80 à 95 % des gens qui perdent du poids le reprennent dans les cinq ans. La raison ? L'hypercontrôle alimentaire et mental que la plupart des méthodes amaigrissantes imposent. Le psychiatre Gérard Apfeldorfer dénonce cet engrenage.
Maigrir est difficile, mais à la portée de beaucoup d'entre nous. Maigrir sans regrossir, c'est une autre paire de manches ! En réalité, 75 % des personnes qui désirent perdre du poids y réussissent dans les premiers mois, mais 80 à 95 % auront tout repris, voire plus, quelques années plus tard. A tel point qu'on peut se demander si faire des régimes est bien raisonnable. C'est finalement la conclusion à laquelle Isabelle, 42 ans, cadre de banque et experte en méthodes amaigrissantes, est arrivée : " Faire un régime, c'est modifier son physique et son mental de fond en comble. Une tâche qu'on sous-estime. " Vrai. D'un point de vue biologique, il faut d'abord tenir en échec les mécanismes naturels de régulation du poids, un système neurohormonal qui s'emploie à protéger les réserves de graisses de toute dilapidation inconsidérée. Mais, si nous sommes gros, c'est aussi souvent parce que nous faisons appel à la nourriture pour tenter de régler des difficultés psychologiques auxquelles nous ne savons pas faire face. Cesser de répondre à ses envies de manger, c'est donc se retrouver sans défense face à des pensées et émotions déplaisantes ; ou bien être confronté à des problèmes relationnels et affectifs qu'on est incapable de gérer.
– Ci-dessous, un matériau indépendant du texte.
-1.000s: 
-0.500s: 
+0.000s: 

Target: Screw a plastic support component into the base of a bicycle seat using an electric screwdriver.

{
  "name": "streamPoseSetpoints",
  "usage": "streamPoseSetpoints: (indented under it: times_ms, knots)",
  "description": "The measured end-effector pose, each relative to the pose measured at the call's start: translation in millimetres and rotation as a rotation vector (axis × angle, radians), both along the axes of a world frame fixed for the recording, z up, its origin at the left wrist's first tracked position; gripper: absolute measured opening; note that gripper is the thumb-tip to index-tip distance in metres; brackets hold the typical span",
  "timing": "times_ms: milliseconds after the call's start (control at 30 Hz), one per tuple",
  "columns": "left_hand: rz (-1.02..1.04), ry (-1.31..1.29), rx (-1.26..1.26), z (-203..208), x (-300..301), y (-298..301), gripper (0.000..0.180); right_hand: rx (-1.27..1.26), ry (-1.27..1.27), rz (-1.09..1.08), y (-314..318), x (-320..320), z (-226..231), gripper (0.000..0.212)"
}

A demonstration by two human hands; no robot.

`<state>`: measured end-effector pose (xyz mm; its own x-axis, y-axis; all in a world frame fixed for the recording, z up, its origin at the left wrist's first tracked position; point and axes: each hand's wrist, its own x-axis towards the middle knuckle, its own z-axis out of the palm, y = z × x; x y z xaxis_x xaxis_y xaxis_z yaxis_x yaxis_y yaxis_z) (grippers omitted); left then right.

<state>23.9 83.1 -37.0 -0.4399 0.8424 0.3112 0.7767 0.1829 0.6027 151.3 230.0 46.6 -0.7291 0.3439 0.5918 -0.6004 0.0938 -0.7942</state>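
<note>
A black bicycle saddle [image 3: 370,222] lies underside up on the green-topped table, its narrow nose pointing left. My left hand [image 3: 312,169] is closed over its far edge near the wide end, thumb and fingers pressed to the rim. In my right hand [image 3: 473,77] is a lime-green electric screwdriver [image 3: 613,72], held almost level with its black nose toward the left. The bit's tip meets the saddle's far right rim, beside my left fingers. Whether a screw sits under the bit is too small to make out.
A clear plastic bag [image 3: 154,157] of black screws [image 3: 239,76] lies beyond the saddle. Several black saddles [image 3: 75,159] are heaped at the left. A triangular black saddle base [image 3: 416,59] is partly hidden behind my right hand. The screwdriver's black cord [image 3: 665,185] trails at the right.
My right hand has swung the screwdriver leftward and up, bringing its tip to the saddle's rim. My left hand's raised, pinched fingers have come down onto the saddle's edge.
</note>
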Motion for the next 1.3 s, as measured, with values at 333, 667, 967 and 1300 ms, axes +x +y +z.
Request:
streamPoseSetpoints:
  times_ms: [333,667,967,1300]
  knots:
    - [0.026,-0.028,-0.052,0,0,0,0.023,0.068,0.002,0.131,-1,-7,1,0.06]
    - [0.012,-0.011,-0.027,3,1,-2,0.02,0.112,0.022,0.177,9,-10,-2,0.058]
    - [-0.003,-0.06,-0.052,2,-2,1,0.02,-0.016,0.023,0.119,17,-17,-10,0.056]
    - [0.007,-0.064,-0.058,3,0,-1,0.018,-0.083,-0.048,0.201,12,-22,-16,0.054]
C'est pourquoi, pour maigrir, on se met dans un état mental particulier : on fait abstraction de ses sensations physiques de faim et de rassasiement, ainsi que de l'appétence exacerbée pour les aliments les plus caloriques – les meilleurs au goût quand on a faim. Pour y parvenir, on encadre son alimentation de règles strictes, on se raconte des histoires à la limite du délire : les yaourts à 0 % de matière grasse seraient plus savoureux que les vrais, on ne connaîtrait rien de meilleur que les endives à l'eau, etc. On se doit aussi d'oublier tout ce qui pourrait nous faire perdre le contrôle – angoisses, chagrins, soucis, etc. – pour ne plus penser qu'à une chose : maigrir. Cette mobilisation générale autour d'une seule idée visant à occuper tout l'espace mental a été décrite, au milieu des années 70, par deux chercheurs américains, Peter C. Herman et Janet Polivy, sous le nom de " restriction cognitive ".